A total of 1175 patients who underwent cardiac surgery between 2008 and 2013 were retrospectively analyzed. We assessed the association between: (1) preoperative patient characteristics and acute kidney injury, (2) intraoperative blood product usage and acute kidney injury, (3) acute kidney injury and 30-day mortality or re-hospitalization.

Results:

In our cohort of 1175 patients, 288 patients (24.5%) developed acute kidney injury. This included 162 (13.8%), 69 (5.9%) and 57 (4.9%) developing stage 1, stage 2 or stage 3 acute kidney injury, respectively. Increased red blood cell, fresh frozen plasma or platelet transfusions increased the odds of developing acute kidney injury.

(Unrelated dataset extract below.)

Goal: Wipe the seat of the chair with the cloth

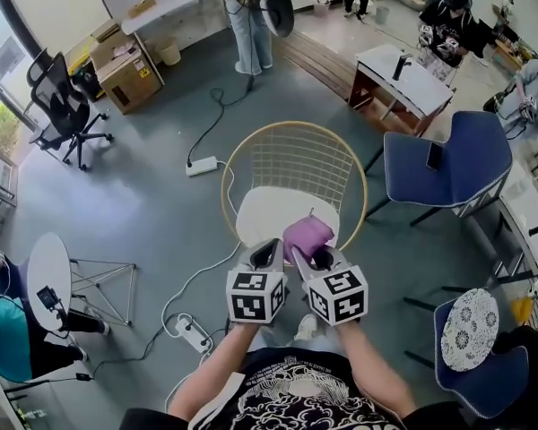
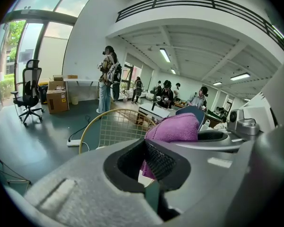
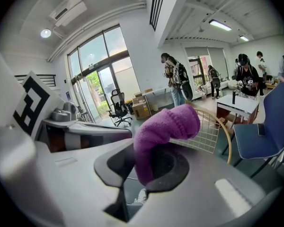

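We are clamping our right claw (image 3: 143, 169) on the cloth (image 3: 166, 126), a fuzzy purple roll rising from the pads and curling forward toward the chair's wire back (image 1: 291, 164), over the white seat (image 1: 262, 215); our left claw (image 2: 144, 162) is hovering beside it, pressed together and empty.

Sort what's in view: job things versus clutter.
Job: cloth; chair; right gripper, shut on the cloth.
Lying about: blue chair; office chair; cardboard box; power strip.
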Tool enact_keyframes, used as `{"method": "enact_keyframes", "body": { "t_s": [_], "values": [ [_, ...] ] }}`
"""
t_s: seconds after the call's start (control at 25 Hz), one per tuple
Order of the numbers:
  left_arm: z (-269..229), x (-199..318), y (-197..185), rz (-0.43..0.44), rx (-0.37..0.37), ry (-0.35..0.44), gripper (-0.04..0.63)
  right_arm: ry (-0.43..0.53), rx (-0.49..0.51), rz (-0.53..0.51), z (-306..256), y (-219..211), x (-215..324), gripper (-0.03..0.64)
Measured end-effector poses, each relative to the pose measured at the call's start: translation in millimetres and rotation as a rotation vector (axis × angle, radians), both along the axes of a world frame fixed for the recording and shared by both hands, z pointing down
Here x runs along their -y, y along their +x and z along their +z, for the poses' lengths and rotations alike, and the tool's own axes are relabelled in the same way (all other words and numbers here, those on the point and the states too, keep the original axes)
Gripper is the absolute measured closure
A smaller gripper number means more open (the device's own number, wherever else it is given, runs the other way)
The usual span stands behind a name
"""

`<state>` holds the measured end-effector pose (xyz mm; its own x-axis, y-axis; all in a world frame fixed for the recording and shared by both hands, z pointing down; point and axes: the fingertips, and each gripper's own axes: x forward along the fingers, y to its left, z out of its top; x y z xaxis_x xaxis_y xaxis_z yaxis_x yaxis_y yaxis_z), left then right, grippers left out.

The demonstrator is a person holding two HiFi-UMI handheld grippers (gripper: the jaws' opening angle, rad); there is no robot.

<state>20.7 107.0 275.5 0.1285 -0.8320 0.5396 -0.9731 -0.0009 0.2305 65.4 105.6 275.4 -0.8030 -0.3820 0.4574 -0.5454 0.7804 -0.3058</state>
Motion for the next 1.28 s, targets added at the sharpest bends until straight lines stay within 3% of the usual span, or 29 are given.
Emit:
{"method": "enact_keyframes", "body": {
  "t_s": [0.48, 0.8, 1.28],
  "values": [
    [42.0, 61.8, -88.5, 0.075, -0.084, -0.059, 0.600, -0.065, -0.091, 0.074, 41.3, -83.3, 52.7, 0.555],
    [72.8, 96.7, -123.7, 0.121, -0.130, -0.097, 0.600, -0.125, -0.144, 0.088, 74.6, -120.4, 78.0, 0.555],
    [124.3, 117.5, -180.7, 0.109, -0.173, -0.154, 0.600, -0.212, -0.188, 0.062, 135.7, -173.6, 107.3, 0.557]
  ]
}}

Specifically, every unit of red blood cells, fresh frozen plasma or platelets transfused was associated with an increase in the covariate-adjusted odds ratio of developing ≥ stage 2 kidney injury of 1.18, 1.19 and 1.04, respectively.

Conclusions:

Intraoperative blood product transfusions were independently associated with an increased odds of developing acute kidney injury following cardiac surgery. Further randomized studies are needed to better define intraoperative transfusion criteria.